Polizei fasst mutmaßlichen Stalker:Vertrauter Feind

Monatelang lebte eine 17-Jährige aus Ismaning in Angst vor einem Stalker, jetzt hat die Polizei ihn gefasst. Es ist der ehemalige Ausbilder des Mädchens. Das Opfer hatte dem Täter ahnungslos von den Attacken erzählt - er gab sich selbst als Verfolgter aus.

Anna Günther

Monatelang lebte eine Ismaninger Jugendliche in Angst vor einem Stalker. Sie erhielt Drohungen und wagte sich nicht alleine aus dem Haus. Die 17-Jährige sprach nur noch mit ihrer Familie und wenigen Vertrauten - auch mit ihrem mutmaßlichen Stalker. Die Kriminalpolizei hat den 43-jährigen Buchhalter am Mittwoch festgenommen, derzeit sitzt er in Untersuchungshaft.

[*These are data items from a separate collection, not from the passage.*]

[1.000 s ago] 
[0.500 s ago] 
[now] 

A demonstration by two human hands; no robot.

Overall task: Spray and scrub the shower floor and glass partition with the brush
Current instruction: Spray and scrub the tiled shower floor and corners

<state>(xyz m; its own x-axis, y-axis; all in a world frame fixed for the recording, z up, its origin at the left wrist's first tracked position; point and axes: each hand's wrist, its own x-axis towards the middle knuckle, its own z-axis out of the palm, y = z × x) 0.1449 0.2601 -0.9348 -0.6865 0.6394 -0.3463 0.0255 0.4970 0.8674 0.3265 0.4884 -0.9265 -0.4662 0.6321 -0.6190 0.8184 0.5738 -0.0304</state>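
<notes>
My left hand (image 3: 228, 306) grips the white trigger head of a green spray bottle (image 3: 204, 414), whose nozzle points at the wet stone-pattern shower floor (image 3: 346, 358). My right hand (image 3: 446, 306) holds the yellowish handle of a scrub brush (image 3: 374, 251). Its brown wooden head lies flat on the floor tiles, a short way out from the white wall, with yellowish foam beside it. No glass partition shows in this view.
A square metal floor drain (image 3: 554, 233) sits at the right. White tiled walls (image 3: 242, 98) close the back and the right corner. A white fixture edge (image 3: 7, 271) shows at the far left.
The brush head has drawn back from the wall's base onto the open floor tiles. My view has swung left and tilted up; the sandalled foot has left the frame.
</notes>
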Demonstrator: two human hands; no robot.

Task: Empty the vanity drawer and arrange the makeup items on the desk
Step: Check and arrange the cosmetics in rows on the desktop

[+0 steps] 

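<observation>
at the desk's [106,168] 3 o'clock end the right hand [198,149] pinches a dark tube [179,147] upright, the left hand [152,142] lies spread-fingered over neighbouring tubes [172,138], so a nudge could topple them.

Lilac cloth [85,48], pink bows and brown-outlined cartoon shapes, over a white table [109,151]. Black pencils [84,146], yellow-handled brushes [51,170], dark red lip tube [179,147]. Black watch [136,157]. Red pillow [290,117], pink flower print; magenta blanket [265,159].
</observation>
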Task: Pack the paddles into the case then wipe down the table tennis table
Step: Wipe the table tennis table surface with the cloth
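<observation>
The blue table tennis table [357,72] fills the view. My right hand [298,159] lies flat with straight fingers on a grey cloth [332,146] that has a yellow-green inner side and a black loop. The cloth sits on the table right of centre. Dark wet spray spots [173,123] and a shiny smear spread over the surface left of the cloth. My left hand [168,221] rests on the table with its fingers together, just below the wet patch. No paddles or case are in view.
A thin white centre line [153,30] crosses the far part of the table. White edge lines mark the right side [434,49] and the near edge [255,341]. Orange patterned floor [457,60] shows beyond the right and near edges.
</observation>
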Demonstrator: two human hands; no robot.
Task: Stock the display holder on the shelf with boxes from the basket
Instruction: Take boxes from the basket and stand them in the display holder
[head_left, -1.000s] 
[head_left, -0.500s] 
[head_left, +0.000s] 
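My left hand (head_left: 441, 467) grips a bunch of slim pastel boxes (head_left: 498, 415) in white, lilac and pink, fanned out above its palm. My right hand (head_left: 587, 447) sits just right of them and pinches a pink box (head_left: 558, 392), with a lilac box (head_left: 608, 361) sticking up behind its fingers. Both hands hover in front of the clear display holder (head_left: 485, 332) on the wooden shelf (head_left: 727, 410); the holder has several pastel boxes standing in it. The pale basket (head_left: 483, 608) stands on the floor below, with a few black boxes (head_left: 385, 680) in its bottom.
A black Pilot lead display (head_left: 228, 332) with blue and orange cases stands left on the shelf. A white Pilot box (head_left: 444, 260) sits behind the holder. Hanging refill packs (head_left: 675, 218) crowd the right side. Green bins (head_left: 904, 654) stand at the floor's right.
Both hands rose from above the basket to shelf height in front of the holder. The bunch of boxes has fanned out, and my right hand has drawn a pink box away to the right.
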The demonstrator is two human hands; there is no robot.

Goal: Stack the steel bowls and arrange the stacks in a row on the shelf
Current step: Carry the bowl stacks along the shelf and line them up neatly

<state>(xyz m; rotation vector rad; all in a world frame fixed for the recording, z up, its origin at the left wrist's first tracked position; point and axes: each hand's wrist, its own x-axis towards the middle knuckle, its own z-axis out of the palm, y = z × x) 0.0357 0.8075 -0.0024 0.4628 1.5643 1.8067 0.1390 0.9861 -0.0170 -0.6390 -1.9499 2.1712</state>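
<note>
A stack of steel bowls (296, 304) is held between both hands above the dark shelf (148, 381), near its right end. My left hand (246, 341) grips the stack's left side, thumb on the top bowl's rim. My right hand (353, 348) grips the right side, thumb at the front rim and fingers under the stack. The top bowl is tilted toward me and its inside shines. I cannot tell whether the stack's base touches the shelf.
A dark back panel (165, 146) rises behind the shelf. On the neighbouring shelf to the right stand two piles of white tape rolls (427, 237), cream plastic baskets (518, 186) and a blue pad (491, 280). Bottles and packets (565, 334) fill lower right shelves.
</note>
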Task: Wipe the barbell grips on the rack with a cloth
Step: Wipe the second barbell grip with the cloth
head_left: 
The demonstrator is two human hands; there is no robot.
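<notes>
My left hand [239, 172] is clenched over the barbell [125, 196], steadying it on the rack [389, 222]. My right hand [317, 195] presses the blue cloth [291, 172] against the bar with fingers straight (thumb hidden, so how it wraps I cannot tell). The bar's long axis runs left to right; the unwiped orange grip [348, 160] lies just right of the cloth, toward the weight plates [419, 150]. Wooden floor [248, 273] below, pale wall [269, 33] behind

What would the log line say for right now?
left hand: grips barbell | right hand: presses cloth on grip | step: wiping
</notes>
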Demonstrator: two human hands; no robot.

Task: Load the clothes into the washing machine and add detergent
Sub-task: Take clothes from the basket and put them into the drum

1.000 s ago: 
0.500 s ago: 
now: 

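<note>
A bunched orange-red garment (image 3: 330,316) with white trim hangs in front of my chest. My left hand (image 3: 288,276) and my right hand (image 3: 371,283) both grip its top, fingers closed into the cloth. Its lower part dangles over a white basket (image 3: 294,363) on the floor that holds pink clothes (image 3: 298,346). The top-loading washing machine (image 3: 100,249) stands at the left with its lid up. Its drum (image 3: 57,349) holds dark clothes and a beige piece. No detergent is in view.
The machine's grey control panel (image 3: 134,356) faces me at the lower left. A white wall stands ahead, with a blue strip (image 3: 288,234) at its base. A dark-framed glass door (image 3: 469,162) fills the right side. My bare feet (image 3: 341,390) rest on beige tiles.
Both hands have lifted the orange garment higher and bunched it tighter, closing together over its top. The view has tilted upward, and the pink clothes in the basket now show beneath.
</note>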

Die Anschuldigungen hat der ledige Münchner eingeräumt, zum Motiv hat er sich noch nicht geäußert, wie die Staatsanwaltschaft München I am Freitag der Süddeutschen Zeitung bestätigte. Die Ermittler glauben nicht, dass er die Jugendliche aus verschmähter Liebe quälte. Er schrieb ihr seit Mai bedrohliche Nachrichten, in der vergangenen Woche gab der Beschuldigte unter falschem Namen in dieser Zeitung eine Todesanzeige für die junge Frau auf. Am Sonntag drohte er ihr sogar mit dem Tod.

Der mutmaßliche Stalker war ihr Ausbilder, hatte aber kürzlich den Arbeitsplatz gewechselt. Die 17-Jährige hatte auch während der vergangenen Monate den Kontakt gehalten und ihn sogar über die Nachrichten ihres Verfolgers informiert. "Ich wusste schon, dass sie ihm schreibt, aber er gab vor, selber Stalkingopfer zu sein. Wir sahen ihn als Leidensgenossen", sagt der Vater des Opfers der SZ.

Die Familie habe zu keiner Zeit daran gedacht, dass ausgerechnet dieser Mann dahinterstecken könnte. "Wir hatten zu niemandem mehr Vertrauen, ließen kaum noch Menschen ins Haus, aber an ihn dachten wir nicht", betont der Ismaninger. Die Familie habe sogar geglaubt, dass das Haus abgehört werde, weil Interna in den Droh-SMS auftauchten, die nur im kleinsten Kreis besprochen worden waren. Die 17-Jährige traute sich nur noch in Begleitung aus dem Haus, sogar am Sportplatz waren ihre Eltern dabei.

Die Ungewissheit sei zwar vorüber, doch die Aufarbeitung werde noch viel Kraft kosten, sagt der Vater. Er wisse nicht, wie vertraut seine Tochter mit ihrem früheren Ausbilder gewesen sei. "Das werden wir besprechen, wenn der Alltag einkehrt." Seine Frau und seine Tochter befinden sich derzeit in ärztlicher Behandlung. "Die werden wir auch noch länger brauchen", die emotionale Belastung sei einfach zu groß gewesen.

Von den Ermittlungen erhofft sich der Vater vor allem Antworten: Neben dem Motiv für die Quälereien interessiert die Familie auch das Wie. Der Beschuldigte hatte am Sonntag der Mutter per SMS mit dem Tod des Mädchens gedroht und dann das Handy der Frau "lahmgelegt". Dem mutmaßlichen Stalker droht das schärfere Strafmaß von bis zu fünf Jahren Haft, weil er die junge Frau gesundheitlich schwer geschädigt hat. Üblicherweise wird die Nachstellung einer Person mit bis zu drei Jahren Freiheitsstrafe geahndet.